● Task requirements
Find the line containing "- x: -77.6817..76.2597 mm" in the listing below. Repeat it exactly, along with each following line up to and including the one containing "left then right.".

● Information provided

_ _ _ _

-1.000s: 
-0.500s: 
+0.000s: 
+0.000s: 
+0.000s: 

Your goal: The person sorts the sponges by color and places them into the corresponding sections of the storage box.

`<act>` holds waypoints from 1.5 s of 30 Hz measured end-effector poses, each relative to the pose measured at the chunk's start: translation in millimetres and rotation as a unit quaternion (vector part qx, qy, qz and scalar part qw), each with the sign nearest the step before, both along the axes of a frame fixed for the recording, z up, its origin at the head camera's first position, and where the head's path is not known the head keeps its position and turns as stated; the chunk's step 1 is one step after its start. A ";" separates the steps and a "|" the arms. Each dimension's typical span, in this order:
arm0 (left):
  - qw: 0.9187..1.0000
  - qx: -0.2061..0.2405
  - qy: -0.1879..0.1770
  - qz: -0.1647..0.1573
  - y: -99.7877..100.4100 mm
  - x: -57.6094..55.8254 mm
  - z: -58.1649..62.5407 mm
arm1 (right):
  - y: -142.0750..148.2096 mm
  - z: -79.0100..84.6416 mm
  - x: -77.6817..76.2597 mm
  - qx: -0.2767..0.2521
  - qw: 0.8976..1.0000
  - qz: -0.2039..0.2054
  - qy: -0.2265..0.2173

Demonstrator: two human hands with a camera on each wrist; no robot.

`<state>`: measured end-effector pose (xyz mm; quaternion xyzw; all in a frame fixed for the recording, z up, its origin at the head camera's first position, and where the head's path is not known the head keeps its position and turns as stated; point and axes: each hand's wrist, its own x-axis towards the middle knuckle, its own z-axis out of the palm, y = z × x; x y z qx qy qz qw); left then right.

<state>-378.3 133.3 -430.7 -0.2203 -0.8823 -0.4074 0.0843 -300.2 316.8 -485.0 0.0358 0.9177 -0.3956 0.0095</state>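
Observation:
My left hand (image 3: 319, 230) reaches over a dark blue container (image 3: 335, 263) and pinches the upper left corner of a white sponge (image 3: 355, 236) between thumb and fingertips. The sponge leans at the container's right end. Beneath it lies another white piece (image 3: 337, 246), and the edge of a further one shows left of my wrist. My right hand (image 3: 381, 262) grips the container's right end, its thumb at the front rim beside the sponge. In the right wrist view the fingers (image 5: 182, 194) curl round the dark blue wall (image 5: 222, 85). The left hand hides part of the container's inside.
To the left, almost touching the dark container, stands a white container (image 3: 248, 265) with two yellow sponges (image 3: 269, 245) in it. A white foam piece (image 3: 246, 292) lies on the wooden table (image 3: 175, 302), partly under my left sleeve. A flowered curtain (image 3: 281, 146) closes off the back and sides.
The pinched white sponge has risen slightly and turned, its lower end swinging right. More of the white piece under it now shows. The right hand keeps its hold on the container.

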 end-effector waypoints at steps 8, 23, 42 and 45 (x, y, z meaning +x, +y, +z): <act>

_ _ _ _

● Response to the exercise
  - x: -77.6817..76.2597 mm
  - qx: -0.2767..0.2521
  - qw: 0.8976..1.0000
  - qz: -0.2039..0.2054
  - qy: -0.2265..0.2173

Demonstrator: two human hands with a camera on each wrist; no robot.

`<state>`: measured end-effector pose (xyz mm; quaternion xyzw; all in a frame fixed for the recording, z up, its origin at the head camera's first position, and where the head's path is not known the head keeps its position and turns as stated; point and axes: each hand's wrist, its own x-axis towards the middle knuckle, its own z-axis out of the palm, y = z × x; x y z qx qy qz qw); left then right.

With this, the output is complete.